A la boutique de La Source Parfumée, dans le village, se trouve une vieille distillerie d’époque, ainsi qu’un écomusée avec des outils d’antan… Avant de partir, après cette passionnante visite à travers le temps, n’oublions pas d’acheter, en souvenir, une ravissante bougie-fleur typique du lieu.
Retour au centre de Grasse où nous allons en apprendre un peu plus sur le processus de production des parfums. Nous y avons rendez-vous avec Guy Serano, expert en transformation des plantes à parfums.

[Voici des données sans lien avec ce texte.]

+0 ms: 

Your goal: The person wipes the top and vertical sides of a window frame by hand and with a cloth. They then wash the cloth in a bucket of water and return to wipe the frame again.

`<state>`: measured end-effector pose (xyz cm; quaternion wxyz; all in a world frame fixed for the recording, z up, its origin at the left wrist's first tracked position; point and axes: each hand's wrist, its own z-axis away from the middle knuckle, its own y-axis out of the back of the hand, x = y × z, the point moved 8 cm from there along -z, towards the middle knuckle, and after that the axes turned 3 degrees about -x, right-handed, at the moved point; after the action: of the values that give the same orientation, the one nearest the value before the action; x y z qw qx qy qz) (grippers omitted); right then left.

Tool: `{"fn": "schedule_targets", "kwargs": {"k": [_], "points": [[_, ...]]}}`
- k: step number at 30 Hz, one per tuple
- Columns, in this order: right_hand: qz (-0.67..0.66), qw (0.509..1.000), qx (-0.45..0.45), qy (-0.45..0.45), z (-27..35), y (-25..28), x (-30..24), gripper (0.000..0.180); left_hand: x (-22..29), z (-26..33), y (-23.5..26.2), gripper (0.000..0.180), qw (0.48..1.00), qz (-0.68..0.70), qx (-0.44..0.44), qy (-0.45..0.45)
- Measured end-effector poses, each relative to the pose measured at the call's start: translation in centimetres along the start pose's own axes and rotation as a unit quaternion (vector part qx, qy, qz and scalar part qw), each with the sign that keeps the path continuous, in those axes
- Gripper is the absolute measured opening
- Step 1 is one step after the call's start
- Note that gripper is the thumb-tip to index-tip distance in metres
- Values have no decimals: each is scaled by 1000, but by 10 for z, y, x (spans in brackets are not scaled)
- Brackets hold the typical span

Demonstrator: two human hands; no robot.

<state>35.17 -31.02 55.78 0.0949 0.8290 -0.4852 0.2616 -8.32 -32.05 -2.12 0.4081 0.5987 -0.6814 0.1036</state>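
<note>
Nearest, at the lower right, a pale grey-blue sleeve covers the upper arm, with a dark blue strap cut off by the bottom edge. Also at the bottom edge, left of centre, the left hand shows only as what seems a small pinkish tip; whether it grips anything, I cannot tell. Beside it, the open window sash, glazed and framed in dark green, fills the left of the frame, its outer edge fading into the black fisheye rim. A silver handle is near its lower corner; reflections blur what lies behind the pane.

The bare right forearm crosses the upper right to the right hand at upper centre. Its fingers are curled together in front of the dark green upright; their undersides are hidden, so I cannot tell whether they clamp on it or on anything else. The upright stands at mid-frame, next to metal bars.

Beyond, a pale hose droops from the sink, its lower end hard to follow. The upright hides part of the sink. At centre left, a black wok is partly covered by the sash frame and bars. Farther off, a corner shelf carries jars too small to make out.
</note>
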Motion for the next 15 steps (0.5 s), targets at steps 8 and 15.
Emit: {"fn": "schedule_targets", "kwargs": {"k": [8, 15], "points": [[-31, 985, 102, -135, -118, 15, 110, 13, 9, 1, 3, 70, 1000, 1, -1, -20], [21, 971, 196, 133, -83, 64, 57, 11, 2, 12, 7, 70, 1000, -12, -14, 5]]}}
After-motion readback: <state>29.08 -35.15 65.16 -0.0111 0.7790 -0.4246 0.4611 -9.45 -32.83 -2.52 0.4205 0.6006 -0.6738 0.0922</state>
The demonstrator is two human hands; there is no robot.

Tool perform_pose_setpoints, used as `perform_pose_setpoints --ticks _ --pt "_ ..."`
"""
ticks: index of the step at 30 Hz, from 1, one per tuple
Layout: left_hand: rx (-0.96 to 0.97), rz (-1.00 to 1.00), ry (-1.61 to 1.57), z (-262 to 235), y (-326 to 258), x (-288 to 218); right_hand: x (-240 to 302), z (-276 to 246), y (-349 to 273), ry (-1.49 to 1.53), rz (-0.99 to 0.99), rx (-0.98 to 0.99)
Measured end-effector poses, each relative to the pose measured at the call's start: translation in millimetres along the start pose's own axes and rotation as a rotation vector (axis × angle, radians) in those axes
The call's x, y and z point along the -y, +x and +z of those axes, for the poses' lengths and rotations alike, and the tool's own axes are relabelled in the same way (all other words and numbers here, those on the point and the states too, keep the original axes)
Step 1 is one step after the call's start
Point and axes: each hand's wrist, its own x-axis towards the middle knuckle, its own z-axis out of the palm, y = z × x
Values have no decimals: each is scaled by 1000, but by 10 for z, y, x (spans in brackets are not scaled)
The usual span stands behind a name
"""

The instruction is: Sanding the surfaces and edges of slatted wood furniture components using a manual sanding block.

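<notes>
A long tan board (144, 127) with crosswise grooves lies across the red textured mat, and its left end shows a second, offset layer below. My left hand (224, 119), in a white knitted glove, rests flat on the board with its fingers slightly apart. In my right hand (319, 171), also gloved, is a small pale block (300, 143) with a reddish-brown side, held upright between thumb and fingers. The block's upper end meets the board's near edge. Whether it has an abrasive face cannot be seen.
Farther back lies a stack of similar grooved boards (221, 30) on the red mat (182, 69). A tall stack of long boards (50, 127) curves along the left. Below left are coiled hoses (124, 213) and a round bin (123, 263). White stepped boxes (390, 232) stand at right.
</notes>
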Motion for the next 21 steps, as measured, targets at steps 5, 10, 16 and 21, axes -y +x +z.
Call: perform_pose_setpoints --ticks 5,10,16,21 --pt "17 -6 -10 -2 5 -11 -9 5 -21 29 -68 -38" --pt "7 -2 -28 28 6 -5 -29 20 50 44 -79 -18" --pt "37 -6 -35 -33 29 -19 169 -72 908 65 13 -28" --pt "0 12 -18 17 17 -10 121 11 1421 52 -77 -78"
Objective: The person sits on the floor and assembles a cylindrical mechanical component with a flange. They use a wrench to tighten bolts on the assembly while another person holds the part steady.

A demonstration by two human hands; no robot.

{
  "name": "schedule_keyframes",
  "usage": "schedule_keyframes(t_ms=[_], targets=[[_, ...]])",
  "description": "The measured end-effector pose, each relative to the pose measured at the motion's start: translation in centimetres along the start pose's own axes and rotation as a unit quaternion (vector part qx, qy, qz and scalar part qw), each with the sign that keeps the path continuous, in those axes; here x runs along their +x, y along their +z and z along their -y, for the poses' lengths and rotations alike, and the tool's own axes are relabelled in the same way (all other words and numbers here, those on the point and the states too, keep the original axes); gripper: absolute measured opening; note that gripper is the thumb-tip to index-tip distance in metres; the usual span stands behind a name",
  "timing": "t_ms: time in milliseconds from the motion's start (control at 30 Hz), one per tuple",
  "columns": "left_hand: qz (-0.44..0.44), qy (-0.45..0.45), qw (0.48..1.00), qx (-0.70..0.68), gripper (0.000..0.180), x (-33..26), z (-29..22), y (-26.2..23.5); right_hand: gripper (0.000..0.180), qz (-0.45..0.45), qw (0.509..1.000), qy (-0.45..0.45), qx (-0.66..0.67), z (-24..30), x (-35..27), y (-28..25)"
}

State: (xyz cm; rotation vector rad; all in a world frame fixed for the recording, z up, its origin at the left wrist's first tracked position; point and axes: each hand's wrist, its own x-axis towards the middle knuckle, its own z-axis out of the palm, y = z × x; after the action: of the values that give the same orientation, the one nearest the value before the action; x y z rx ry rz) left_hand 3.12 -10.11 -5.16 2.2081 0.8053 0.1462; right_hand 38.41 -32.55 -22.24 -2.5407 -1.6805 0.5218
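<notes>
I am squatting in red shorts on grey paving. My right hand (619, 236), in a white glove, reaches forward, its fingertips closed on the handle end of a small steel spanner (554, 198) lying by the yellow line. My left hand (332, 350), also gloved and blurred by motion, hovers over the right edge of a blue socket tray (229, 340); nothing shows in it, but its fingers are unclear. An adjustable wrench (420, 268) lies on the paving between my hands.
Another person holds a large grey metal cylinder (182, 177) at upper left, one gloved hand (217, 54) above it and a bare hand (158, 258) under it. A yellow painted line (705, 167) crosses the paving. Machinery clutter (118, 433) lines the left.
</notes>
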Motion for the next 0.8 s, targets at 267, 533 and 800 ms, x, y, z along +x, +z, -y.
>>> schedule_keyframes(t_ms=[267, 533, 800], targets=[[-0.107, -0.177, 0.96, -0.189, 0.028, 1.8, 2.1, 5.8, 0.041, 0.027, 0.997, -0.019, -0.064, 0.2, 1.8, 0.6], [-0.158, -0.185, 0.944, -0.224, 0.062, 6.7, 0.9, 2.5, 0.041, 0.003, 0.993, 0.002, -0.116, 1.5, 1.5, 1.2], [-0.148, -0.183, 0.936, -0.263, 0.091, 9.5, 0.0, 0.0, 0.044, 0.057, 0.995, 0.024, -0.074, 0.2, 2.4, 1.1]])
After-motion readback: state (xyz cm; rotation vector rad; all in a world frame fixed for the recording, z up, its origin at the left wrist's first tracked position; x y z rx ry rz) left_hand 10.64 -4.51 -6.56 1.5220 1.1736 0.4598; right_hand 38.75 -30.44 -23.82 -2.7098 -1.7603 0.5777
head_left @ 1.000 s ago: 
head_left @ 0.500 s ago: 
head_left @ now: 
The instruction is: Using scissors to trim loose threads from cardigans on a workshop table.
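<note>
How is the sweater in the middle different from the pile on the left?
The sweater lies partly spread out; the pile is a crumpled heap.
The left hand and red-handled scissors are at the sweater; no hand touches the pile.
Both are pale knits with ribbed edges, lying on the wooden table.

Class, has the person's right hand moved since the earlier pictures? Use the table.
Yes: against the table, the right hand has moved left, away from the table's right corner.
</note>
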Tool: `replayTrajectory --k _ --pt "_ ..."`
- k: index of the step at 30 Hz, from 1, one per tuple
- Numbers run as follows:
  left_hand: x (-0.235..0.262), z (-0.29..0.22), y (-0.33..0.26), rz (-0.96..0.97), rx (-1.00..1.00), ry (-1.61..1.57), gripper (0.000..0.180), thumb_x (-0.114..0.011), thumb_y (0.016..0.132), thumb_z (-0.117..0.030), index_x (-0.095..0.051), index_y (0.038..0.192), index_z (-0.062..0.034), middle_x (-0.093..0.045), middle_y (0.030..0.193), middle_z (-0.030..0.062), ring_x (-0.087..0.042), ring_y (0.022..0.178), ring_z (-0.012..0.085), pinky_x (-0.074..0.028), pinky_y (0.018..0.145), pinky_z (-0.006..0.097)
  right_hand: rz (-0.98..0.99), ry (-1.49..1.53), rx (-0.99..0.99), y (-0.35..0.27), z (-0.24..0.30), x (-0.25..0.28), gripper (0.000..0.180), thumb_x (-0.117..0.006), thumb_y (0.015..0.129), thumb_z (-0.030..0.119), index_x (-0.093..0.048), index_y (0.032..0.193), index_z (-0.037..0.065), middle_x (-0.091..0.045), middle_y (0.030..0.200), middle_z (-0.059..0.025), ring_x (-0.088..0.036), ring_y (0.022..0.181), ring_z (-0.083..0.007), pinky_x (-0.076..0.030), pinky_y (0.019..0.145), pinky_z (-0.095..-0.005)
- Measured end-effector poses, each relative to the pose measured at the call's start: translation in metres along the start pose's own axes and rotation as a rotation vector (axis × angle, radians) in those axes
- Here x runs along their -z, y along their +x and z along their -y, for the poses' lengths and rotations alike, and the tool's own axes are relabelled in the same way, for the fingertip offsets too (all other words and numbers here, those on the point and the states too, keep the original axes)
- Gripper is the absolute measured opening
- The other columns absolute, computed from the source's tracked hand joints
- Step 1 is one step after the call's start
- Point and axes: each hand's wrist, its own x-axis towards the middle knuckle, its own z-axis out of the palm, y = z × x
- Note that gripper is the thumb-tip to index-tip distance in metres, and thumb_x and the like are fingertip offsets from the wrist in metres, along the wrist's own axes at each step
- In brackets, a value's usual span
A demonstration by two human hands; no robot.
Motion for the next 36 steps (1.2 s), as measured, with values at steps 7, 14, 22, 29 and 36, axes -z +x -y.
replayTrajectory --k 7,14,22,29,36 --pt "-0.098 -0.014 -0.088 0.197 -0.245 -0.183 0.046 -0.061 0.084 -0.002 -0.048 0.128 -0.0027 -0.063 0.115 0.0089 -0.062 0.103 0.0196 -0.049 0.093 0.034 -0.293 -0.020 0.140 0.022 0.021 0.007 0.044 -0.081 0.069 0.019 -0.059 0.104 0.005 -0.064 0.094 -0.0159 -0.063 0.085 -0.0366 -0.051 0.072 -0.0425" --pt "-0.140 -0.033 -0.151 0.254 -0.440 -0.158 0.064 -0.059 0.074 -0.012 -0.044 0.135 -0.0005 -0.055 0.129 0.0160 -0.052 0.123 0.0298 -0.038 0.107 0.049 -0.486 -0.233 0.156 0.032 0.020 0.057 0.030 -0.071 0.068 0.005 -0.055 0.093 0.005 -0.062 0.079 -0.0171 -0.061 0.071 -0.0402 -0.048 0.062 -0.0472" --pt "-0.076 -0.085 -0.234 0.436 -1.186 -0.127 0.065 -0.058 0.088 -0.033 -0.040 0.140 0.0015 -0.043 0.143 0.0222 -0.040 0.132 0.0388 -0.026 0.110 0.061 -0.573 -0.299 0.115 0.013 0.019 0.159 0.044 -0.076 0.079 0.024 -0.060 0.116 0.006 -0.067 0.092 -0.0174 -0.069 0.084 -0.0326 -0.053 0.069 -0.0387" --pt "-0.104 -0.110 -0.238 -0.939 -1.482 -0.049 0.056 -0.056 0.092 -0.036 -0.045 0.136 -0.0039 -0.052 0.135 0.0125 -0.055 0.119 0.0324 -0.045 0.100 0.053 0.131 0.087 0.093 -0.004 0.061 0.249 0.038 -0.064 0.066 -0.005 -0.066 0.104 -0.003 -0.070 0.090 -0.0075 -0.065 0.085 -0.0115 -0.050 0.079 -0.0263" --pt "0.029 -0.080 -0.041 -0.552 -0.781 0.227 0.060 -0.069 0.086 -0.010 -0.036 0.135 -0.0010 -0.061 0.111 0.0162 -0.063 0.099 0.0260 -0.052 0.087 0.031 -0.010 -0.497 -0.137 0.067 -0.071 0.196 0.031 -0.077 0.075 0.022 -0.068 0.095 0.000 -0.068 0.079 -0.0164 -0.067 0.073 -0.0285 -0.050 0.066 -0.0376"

Huile essentielle, concrète, absolue… elles servent à élaborer les plus prestigieux parfums… Mais que se cache-t-il derrière ces termes ? Quel est leur procédé de fabrication ?
Guy SERANO
En fonction de ce que l’on désire, si c’est une huile essentielle ou une concrète, les appareils vont être tout à fait différents (…) Si c’est une huile essentielle donc ce sera fait dans des alambics, sous agitation ce qui veut dire que ce sera uniquement avec de l’eau et les huiles essentielles seront entraînées naturellement par la vapeur. Maintenant, si nous allons travailler en concrète, nous allons travailler avec des extracteurs, des extracteurs et des solvant.. Nous allons mettre nos fleurs dans des paniers troués, percés, nous allons noyer ces fleurs, nous allons les laisser macérer même pas une heure, en fonction une heure, une heure et demie, et nous allons faire des lavages. Les concrètes ce ne sont pas des produits qui sont utilisés tel quels, puisqu’il y a à l’intérieur des cires qu’on appelle des insolubles. Donc cette concrète étant faite, on va utiliser maintenant d’autres appareils, on va les envoyer dans un local des absolues et cette concrète sera traitée uniquement avec de l’alcool.